Saved entries:
++++++

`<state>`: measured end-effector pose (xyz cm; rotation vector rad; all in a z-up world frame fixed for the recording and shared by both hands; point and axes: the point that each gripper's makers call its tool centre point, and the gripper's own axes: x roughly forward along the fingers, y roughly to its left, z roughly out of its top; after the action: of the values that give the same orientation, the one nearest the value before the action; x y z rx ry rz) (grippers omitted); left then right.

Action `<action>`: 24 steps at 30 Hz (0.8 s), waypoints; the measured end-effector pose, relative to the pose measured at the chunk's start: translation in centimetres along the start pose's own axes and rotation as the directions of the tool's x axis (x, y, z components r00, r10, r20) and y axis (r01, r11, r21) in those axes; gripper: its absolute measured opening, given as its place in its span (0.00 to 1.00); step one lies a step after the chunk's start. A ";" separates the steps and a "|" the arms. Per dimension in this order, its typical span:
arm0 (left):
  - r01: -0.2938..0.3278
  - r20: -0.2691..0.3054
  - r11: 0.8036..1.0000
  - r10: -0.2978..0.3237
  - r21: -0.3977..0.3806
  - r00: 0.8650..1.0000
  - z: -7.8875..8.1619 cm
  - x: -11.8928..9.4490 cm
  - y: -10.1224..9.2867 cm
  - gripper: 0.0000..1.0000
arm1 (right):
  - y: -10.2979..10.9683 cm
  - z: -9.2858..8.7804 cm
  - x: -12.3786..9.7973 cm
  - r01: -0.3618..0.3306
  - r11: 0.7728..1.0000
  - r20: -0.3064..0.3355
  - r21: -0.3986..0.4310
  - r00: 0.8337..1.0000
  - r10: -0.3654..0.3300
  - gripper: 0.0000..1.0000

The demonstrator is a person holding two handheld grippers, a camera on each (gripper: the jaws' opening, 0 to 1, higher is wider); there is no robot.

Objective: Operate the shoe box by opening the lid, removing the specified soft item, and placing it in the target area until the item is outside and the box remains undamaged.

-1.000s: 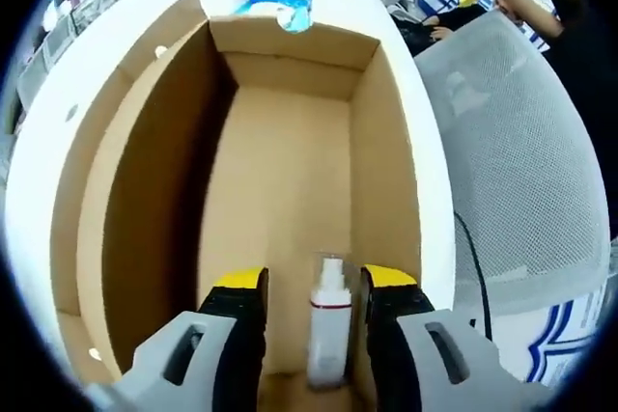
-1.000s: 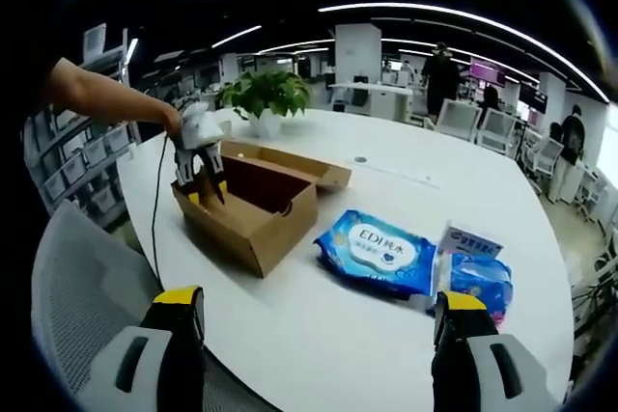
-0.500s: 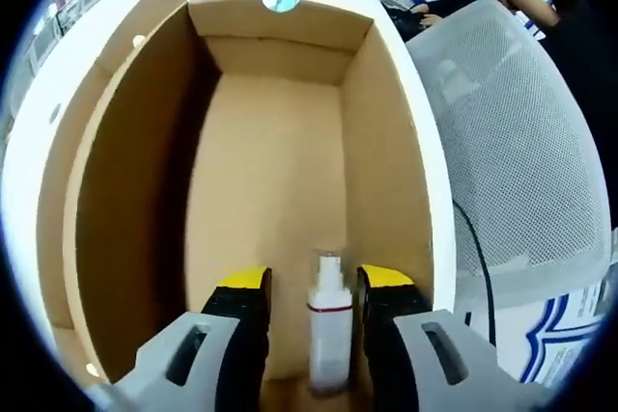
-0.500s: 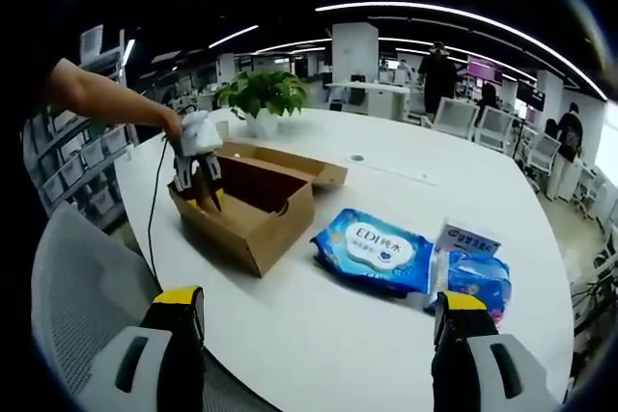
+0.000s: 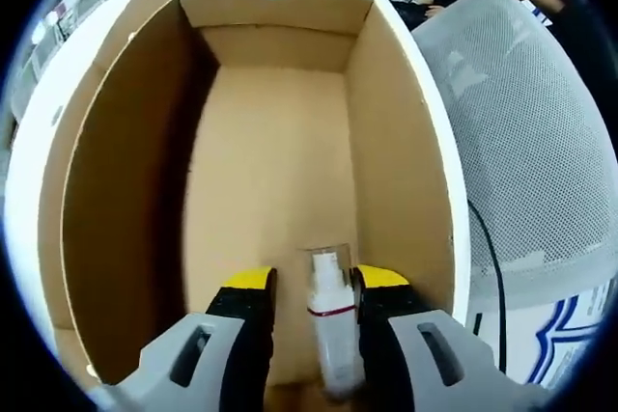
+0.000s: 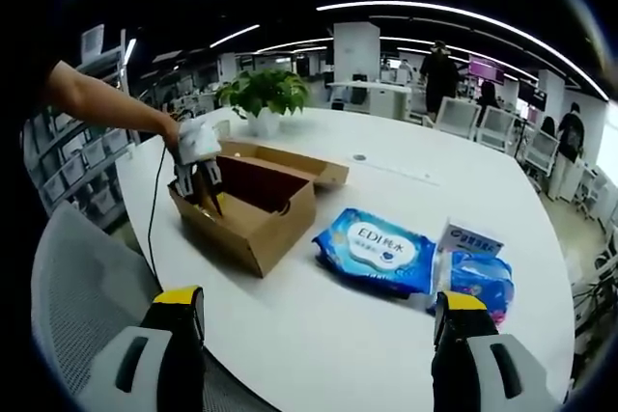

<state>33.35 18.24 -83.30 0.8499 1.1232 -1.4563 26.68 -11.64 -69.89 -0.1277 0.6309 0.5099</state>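
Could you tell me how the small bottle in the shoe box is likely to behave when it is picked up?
The small bottle looks like clear rigid plastic, so probably stiff and light. It is slim and round, so it may roll if dropped. Its smooth wall could slip between the left hand-held gripper jaws flanking it.

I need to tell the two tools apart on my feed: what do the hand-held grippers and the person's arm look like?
Both look alike. The left hand-held gripper has black jaws capped with yellow tips, on pale grey moulded bodies with slot-like openings. The right hand-held gripper has the same yellow tips, black jaws and grey bodies. Seen from the right gripper view, the left one has a white-grey housing with a thin black cable hanging from it. The forearm is bare; no sleeve shows.
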 end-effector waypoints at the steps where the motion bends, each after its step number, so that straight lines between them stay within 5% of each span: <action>1: -0.011 0.006 1.000 0.012 -0.007 1.000 0.0 -0.1 0.2 0.32 | 0.1 0.1 0.0 -0.002 1.000 0.001 -0.001 1.000 0.002 1.00; 24: -0.076 -0.022 0.994 0.074 -0.081 0.997 -3.0 -1.6 0.2 0.25 | 0.9 1.1 0.7 -0.038 0.999 0.026 -0.009 0.999 0.038 0.99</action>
<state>33.63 21.56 -82.74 0.8410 1.1454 -1.3341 27.34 -10.28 -69.34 -0.1171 0.6063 0.5499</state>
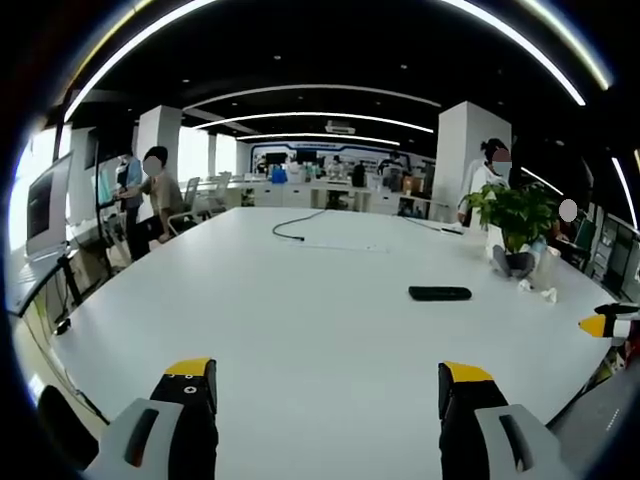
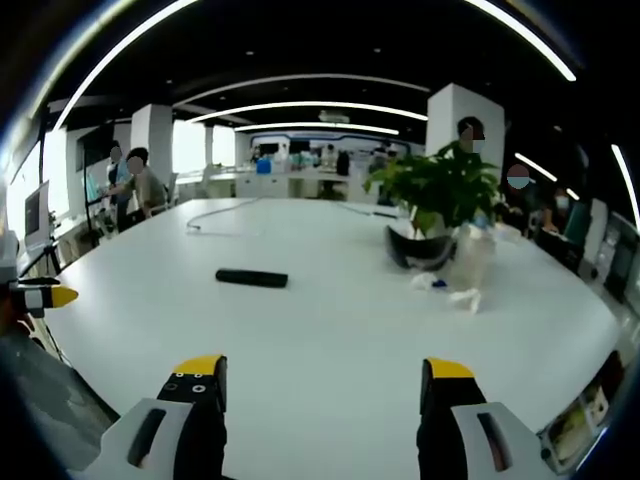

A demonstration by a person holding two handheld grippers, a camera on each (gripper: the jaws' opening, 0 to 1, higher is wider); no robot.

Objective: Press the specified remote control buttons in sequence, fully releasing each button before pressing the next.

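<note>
The remote (image 1: 439, 293) lies flat on the white worktop (image 1: 300, 320), a slim black bar right of centre in the left gripper view; in the right gripper view the remote (image 2: 252, 278) sits left of centre, lengthwise across the frame, nothing touching it; its buttons are too small to make out.

The left gripper (image 1: 328, 385) rises from the bottom of its own view, jaws wide apart with bare worktop between the yellow tips, well short of the remote; the same left gripper (image 2: 45, 296) pokes in at the left edge of the right gripper view, only a yellow tip and a bit of grey body visible. The right gripper (image 2: 325, 378) stands at the bottom of its view, jaws likewise wide and holding nothing, well apart from the remote; its yellow tip (image 1: 603, 324) enters the right edge of the left gripper view.

A plant (image 2: 440, 190) in a dark pot stands right of centre in the right gripper view, with crumpled white paper (image 2: 465, 297) just below it; the plant (image 1: 515, 215) is at the right of the left gripper view, beyond the remote. A cable (image 1: 295, 228) trails across the far worktop; a monitor (image 1: 45, 205) stands at the left edge; people (image 1: 155, 195) sit at upper left, and another stands behind the plant.
</note>
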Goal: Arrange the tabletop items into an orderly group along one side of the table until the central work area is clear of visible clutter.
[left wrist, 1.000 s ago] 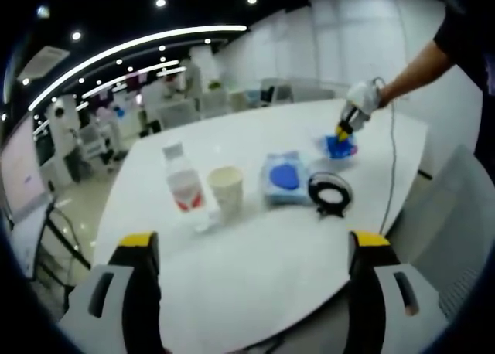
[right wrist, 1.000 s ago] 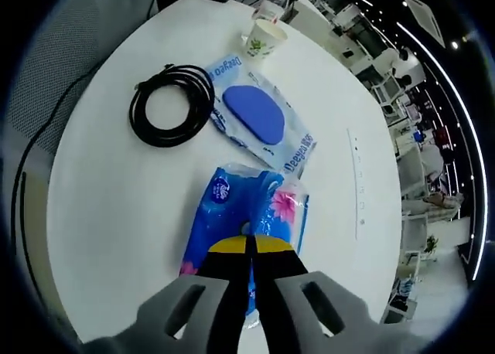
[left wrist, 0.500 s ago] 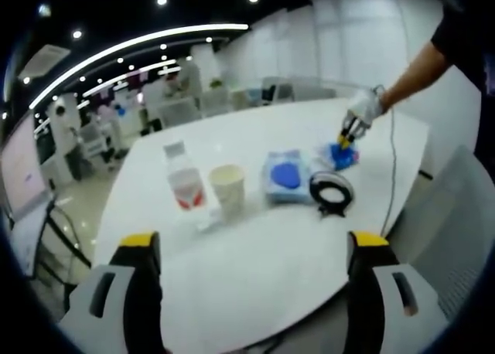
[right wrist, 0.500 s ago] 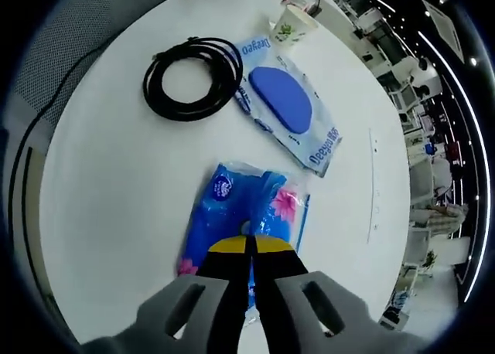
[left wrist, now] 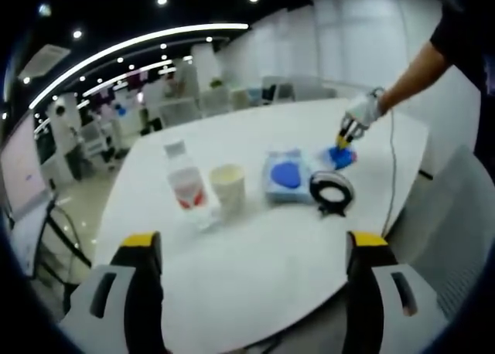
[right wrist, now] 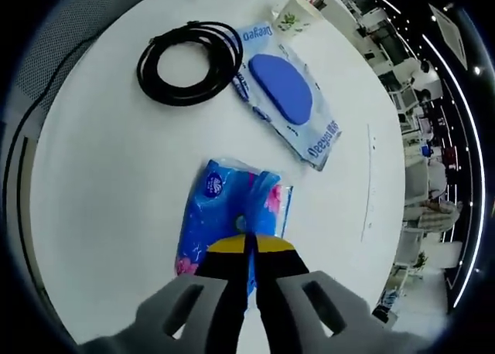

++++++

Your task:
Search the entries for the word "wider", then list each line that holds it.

Solution to this exercise:
The demonstrator is a person holding two handheld grippers, a camera on each (gripper: the jaws' opening, 0 to 1, higher is wider); there is no robot.
A demonstration by a person holding two handheld grippers, a camera on each (gripper: the jaws' opening, 0 to 1, higher is wider); no robot.

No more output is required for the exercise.